Okay, I'm ranting, I know.  Well, let's look at what the Associated Press had to say about all this in a January 14th article entitled, Google's decision on China traces back to founders:


Google Inc. co-founders Sergey Brin and Larry Page have always said they put their principles before profit, even to the point of using their control of the company to take a stand.

The billionaires' idealism underlies a potentially expensive decision disclosed this week: Google's threat to leave China's rapidly growing Internet market in defense of free speech and its users' privacy rights.

It's a bold move unlikely to be made without the explicit support of Page and Brin, given the possible fallout. Departing the world's most populous country could slow Google's earnings growth and weigh on its stock.

Although Google has thousands of shareholders, it has two classes of stock, giving Page and Brin veto power over everyone else, including the company's chief executive, Eric Schmidt. Combined, Page and Brin hold 58 percent of the voting power among shareholders while Schmidt has less than 10 percent, according to the company's disclosures.

Google said this week's China bombshell was the result of an "incredibly hard" decision, but the company declined to elaborate on the internal debate. Google declined requests to interview Page, Brin and Schmidt.

Page and Brin, both 36, pledged to strive to do the right thing in a manifesto that they distributed just a few months before Google took its stock public in 2004.

"Don't be evil," they wrote, evoking the phrase that has become Google's motto. "We believe strongly that in the long term, we will be better served -- as shareholders and in all other ways -- by a company that does good things for the world."

Critics contended Brin and Page broke that promise in 2006 when Google created a Chinese version of its search engine, at Google.cn, to be in a better position to profit from China's booming economy. To gain the toehold, Google complied with the Chinese government's demands for censorship of Internet search results about political dissent and other hot-button issues.


Okay, so it is time for me to get back into rant mode.  There is a word for what Google has been doing in China.  It's called collaborating, and not the good kind of collaborating that goes on with social media, crowdsourcing, and all that. It's collaborating with the enemy, making a deal with the devil, giving in to evil.  Can you say Vichy?

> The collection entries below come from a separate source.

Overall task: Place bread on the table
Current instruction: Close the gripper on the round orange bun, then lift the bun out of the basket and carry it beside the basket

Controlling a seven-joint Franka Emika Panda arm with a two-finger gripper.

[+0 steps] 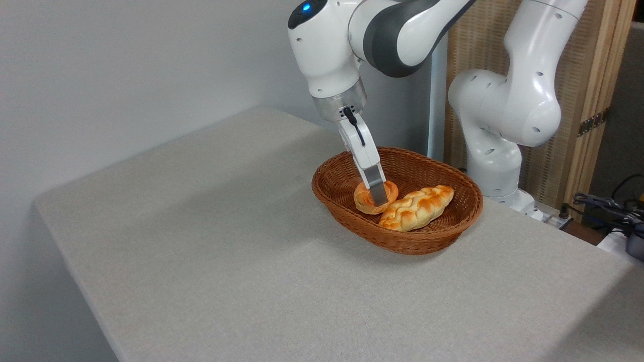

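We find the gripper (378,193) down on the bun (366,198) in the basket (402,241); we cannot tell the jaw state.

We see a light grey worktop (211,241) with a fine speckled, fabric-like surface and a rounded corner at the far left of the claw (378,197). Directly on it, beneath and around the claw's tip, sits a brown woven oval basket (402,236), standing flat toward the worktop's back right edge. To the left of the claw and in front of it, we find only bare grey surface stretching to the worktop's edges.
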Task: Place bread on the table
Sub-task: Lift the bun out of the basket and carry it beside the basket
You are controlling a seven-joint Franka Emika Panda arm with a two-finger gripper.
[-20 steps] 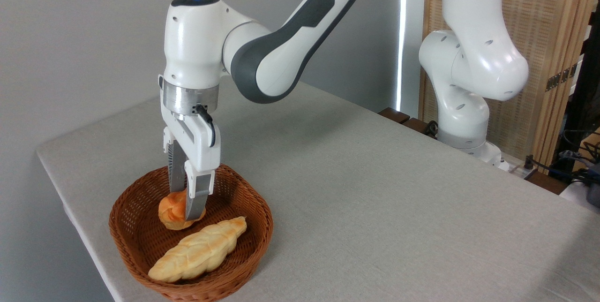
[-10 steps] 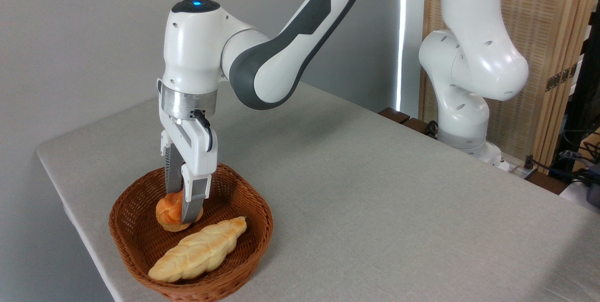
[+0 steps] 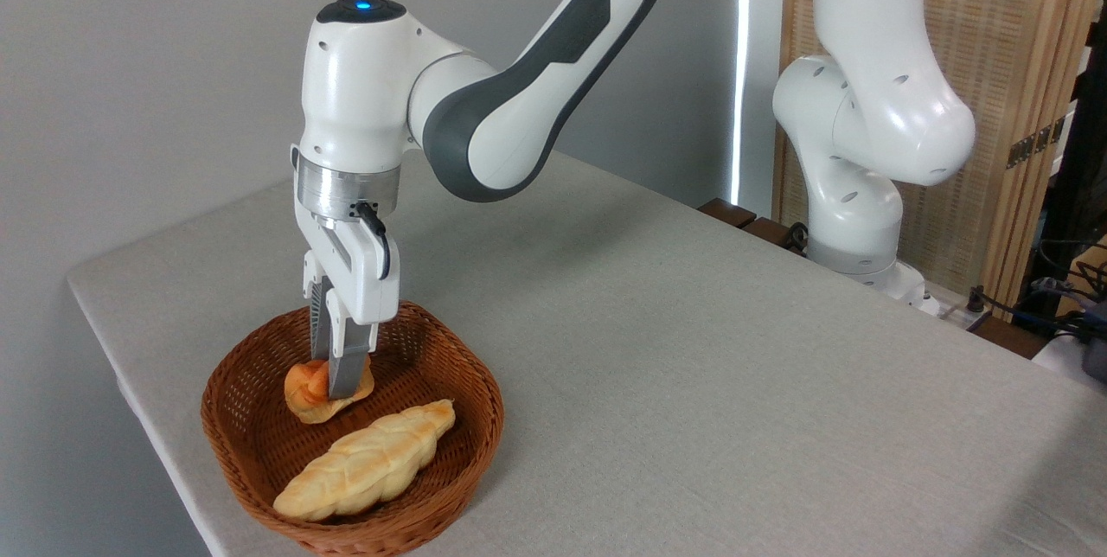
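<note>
The small orange bread (image 3: pixel 308 394) with a knotted top sits in the brown wicker basket (image 3: pixel 432 349) at the table's front left. My gripper (image 3: pixel 334 377) points straight down into the basket and is shut on the bread, squeezing it between the two fingers. One finger (image 3: pixel 346 367) covers the bun's right part. The bun looks tilted and slightly raised off the basket floor. The table (image 3: pixel 675 349) is covered in light grey cloth and stretches to the right.
A long pale-yellow braided loaf (image 3: pixel 367 462) lies in the basket in front of the bun. The arm's white base (image 3: pixel 856 220) stands at the table's far right edge. A wooden screen and cables are behind it.
The fingers have closed further on the bun, flattening it, and the gripper has risen a little, with the bun tilting as it comes up.
</note>
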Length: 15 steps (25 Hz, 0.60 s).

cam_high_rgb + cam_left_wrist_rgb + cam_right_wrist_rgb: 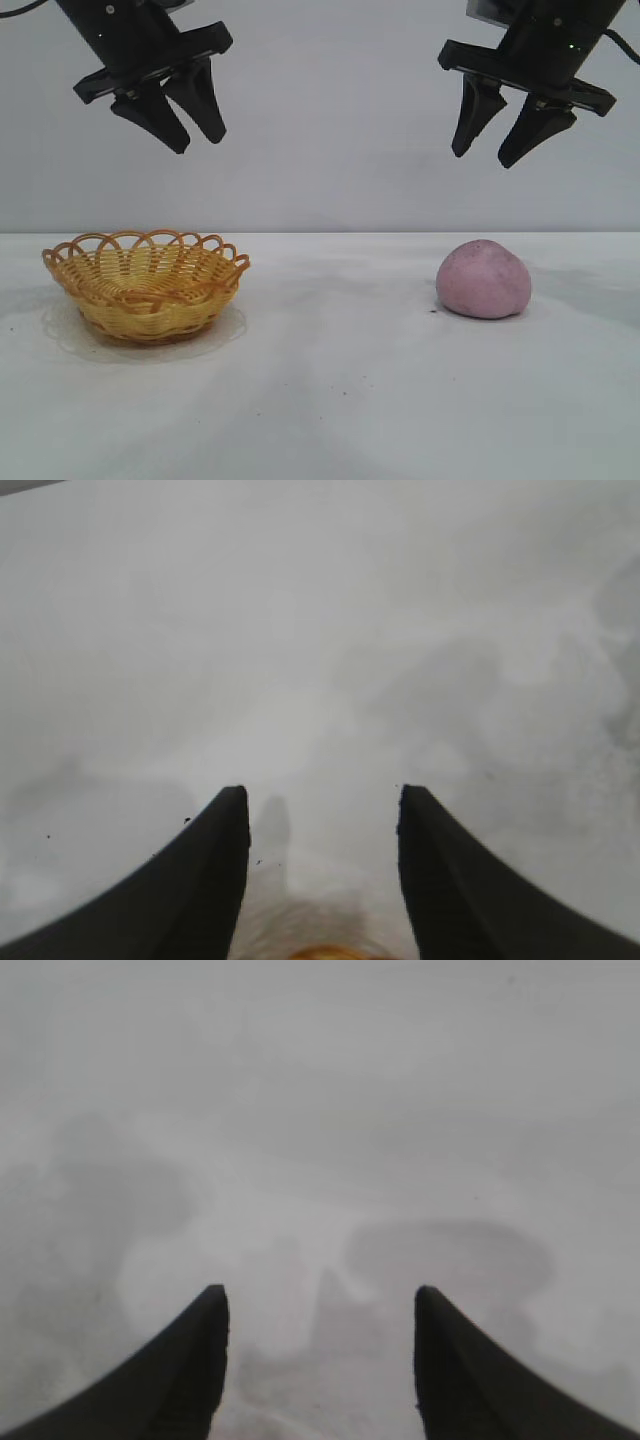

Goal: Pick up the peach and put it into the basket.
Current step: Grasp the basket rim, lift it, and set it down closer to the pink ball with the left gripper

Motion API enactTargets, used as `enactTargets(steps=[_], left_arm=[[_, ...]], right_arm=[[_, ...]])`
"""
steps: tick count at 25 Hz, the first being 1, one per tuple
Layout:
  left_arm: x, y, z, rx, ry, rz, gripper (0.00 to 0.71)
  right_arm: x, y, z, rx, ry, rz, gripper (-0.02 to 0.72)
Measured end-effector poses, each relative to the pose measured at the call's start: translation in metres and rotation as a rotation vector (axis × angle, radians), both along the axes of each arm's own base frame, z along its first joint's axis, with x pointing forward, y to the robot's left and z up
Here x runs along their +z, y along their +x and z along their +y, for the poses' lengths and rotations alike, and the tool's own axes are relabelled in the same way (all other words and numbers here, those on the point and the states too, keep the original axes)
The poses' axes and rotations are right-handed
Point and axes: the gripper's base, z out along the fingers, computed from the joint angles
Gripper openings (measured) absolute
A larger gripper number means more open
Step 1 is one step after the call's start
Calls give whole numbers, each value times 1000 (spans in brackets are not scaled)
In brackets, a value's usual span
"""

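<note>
Basket (146,285): on the white table (340,400), left side, well apart from the peach.
Peach (484,279): on the table, right side, untouched.
Left gripper (194,136): high above the basket, fingers parted, holding nothing.
Right gripper (482,158): high above the peach, fingers parted, holding nothing.

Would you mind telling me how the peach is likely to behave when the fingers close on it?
The peach looks matte and faintly speckled, so it probably won't slip much. It sits broad and flattish on the table, so it seems unlikely to roll when nudged. Its rounded, tapering top could let fingers slide upward if they grip too high.
</note>
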Motion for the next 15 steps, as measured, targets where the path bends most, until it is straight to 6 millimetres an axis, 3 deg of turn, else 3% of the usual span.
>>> enactTargets(steps=[15], left_arm=[[-2, -3, 0, -32, 27, 23, 344]], right_arm=[[0, 0, 0, 3, 0, 6, 356]])
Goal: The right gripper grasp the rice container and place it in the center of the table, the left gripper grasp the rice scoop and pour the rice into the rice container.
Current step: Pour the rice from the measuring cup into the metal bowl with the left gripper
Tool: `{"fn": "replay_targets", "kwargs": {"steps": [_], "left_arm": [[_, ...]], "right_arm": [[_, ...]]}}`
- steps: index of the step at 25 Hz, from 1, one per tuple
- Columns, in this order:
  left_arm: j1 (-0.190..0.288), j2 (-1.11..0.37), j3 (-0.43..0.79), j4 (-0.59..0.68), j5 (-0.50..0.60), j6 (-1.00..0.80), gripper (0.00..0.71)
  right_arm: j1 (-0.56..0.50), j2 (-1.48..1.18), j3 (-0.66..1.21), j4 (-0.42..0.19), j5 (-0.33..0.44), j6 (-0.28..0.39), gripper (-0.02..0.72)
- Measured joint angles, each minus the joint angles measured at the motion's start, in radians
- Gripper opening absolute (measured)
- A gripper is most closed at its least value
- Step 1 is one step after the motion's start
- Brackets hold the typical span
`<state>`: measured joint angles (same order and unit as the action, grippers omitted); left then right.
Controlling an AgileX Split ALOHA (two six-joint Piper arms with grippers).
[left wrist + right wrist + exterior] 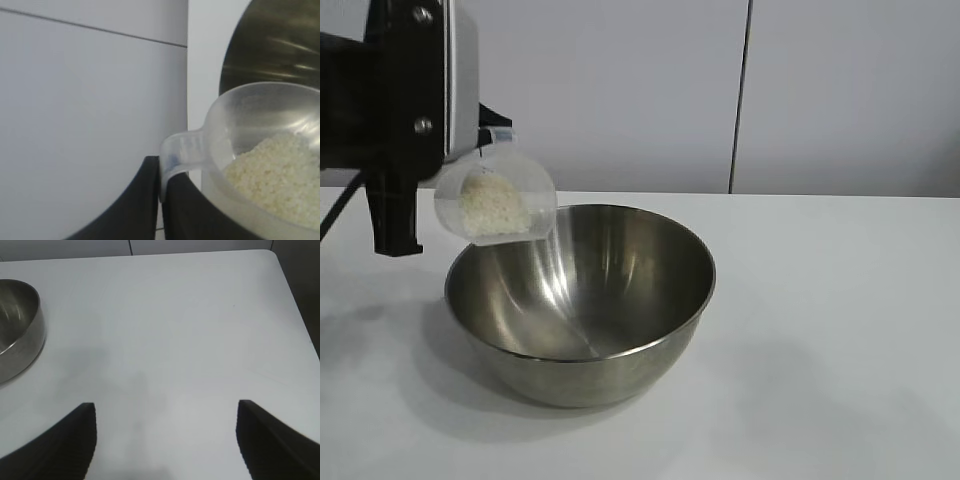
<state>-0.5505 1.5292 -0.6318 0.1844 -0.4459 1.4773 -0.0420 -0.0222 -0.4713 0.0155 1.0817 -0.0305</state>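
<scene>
The rice container [582, 300], a wide shiny steel bowl, stands on the white table [840, 340] and looks empty inside. Tilted on its side just above the bowl's far-left rim hangs the rice scoop [498, 195], a clear plastic cup with white rice [492, 207] heaped in it. My left gripper [161, 172] is shut on the scoop's small handle tab [181, 150]. In the left wrist view the rice [277, 175] lies against the scoop's lower wall, with the bowl [275, 45] behind. My right gripper [165, 412] hovers open over bare table, away from the bowl [17, 330].
A pale wall [620, 90] with a vertical seam runs behind the table. The table's edge and rounded corner [272, 255] show in the right wrist view, with a dark drop beyond.
</scene>
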Motion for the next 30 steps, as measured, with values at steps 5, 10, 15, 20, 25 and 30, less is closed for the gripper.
{"fn": "replay_targets", "kwargs": {"steps": [5, 10, 15, 20, 25, 30], "left_arm": [[-0.035, 0.053, -0.054, -0.024, -0.001, 0.215, 0.006], [-0.043, 0.054, -0.075, -0.088, -0.029, 0.505, 0.006], [-0.045, 0.054, -0.075, -0.155, -0.171, 0.769, 0.006], [-0.080, 0.054, -0.077, -0.162, -0.229, 0.849, 0.006], [-0.095, 0.054, -0.077, -0.163, -0.234, 0.912, 0.006], [-0.108, 0.054, -0.077, -0.184, -0.236, 0.915, 0.006]], "right_arm": [[0.000, 0.000, 0.000, 0.000, 0.000, 0.000, 0.536], [0.000, 0.000, 0.000, 0.000, 0.000, 0.000, 0.536], [0.000, 0.000, 0.000, -0.001, 0.000, 0.000, 0.536], [0.000, 0.000, 0.000, 0.000, 0.000, 0.000, 0.536], [0.000, 0.000, 0.000, 0.000, 0.000, 0.000, 0.536], [0.000, 0.000, 0.000, 0.000, 0.000, 0.000, 0.536]]}}
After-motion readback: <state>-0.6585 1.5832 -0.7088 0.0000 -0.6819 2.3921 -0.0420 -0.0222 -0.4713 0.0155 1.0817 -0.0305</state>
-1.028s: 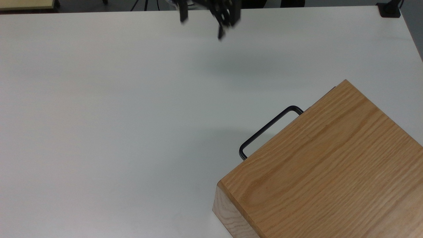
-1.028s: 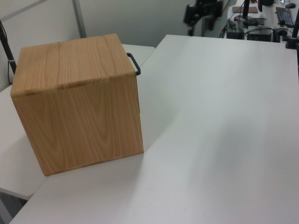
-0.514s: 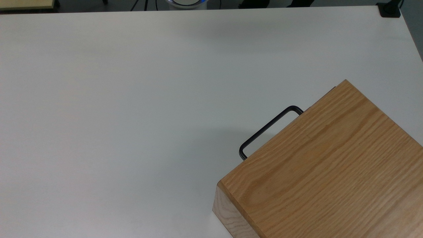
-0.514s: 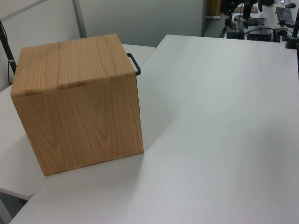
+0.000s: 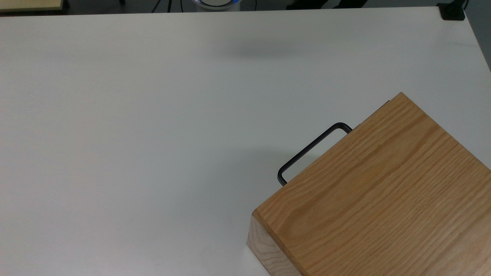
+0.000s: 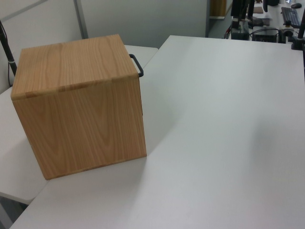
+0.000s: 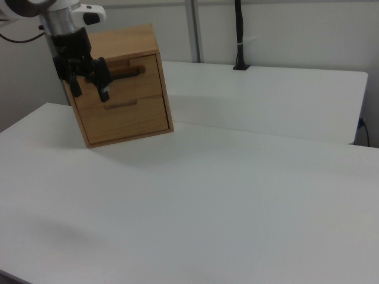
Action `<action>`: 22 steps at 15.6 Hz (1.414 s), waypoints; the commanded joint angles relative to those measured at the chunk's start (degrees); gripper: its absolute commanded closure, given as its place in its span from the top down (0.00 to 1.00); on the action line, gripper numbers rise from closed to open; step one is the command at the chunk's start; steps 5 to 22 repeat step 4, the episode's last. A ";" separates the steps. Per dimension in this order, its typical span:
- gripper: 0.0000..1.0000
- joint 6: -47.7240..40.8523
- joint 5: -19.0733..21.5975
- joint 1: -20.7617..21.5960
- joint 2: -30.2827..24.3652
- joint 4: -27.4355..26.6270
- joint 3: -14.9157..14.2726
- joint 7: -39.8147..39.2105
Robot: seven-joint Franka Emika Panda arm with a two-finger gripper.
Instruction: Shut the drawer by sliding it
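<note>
The drawer (image 7: 121, 71) is sitting pushed into the wooden box (image 5: 376, 191) on the white table (image 5: 153, 115), handle (image 5: 312, 147) protruding. In the right view's far left, the gripper (image 7: 89, 89) is hanging empty, fingers parted.

Box casing (image 5: 376, 191): oak-grained wood, satin finish, grain lines clearly seen on top and sides. Drawer (image 7: 121, 77) front set in the casing: same light wood, smooth. Handle (image 5: 310, 147) on the drawer front: thin black metal, slight sheen. Surface (image 5: 134, 134) under the casing: white, smooth, matt laminate look. Tool (image 7: 89, 80): black, matt.
</note>
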 commanded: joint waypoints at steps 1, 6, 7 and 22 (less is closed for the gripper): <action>1.00 1.33 0.80 0.20 -0.33 -0.89 -0.21 -2.91; 1.00 1.33 0.80 0.28 -0.25 -0.89 -0.21 -2.47; 1.00 1.33 0.80 0.28 -0.25 -0.89 -0.21 -2.47; 1.00 1.33 0.80 0.28 -0.25 -0.89 -0.21 -2.47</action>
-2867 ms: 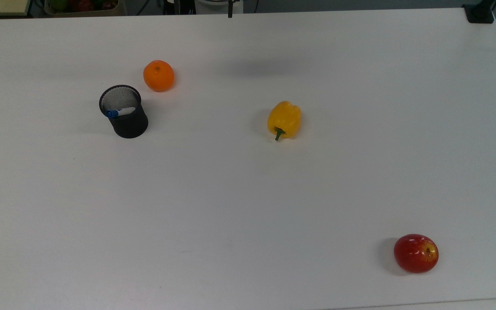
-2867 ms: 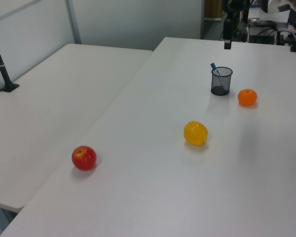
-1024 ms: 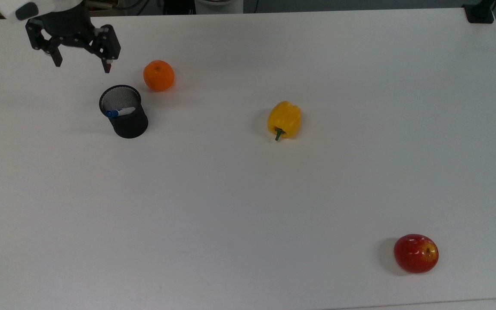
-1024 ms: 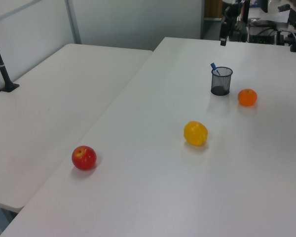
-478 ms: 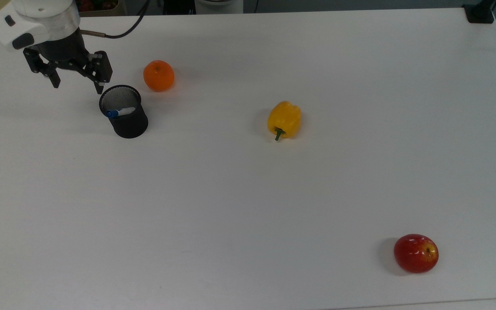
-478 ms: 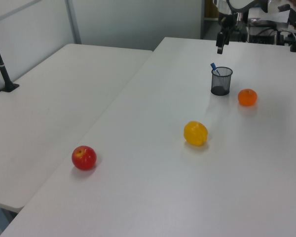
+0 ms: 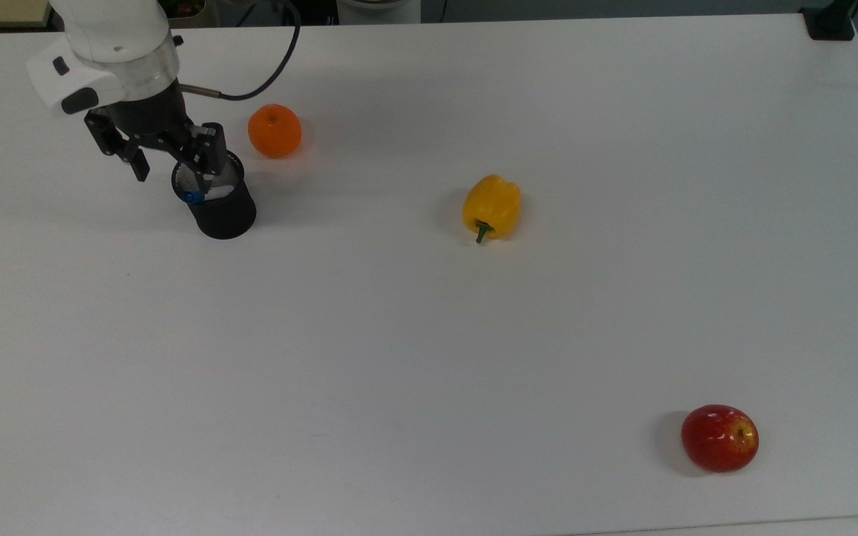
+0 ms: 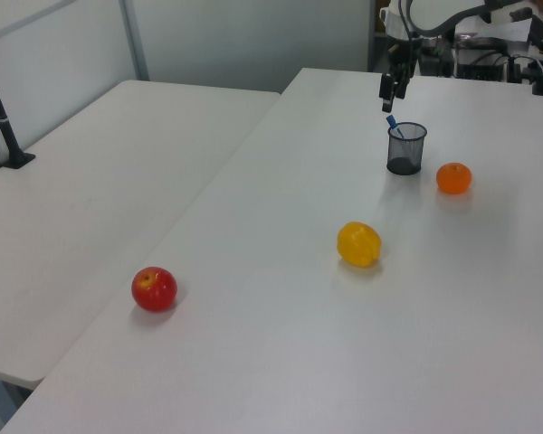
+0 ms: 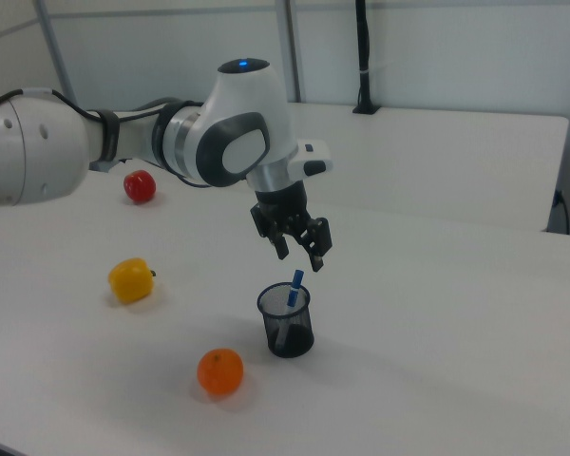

We should not forget that, despite their economic liberalization and shift to a more capitalistic system, China's government remains repressive and authoritarian.  More than that, while they may have downgraded the status of Mao Tse-Tung, and may not be going on about Marx and Lenin the way they used to, China is still ruled by the Communist Party, still essentially under a one-party political system, still the People's Republic of China, still what we once referred to as Red China. 



It sometimes seems as if China's image has become almost benign.  We really don't seem to hear all that much about Tibet, for example, or the Falun Gong religious movement, or the 1989 Tiananmen Square massacre.   We certainly don't hear much about the general lack of political freedom that exists there.   No, the main topic of discussion is China's economic ascendancy, the fact that it now has a great deal of economic power over the US, and the prediction, and fear, that China is poised to eclipse the US as the world's leading economic power sometime soon, and the world's leading cultural power, and maybe even the world's leading military power as well.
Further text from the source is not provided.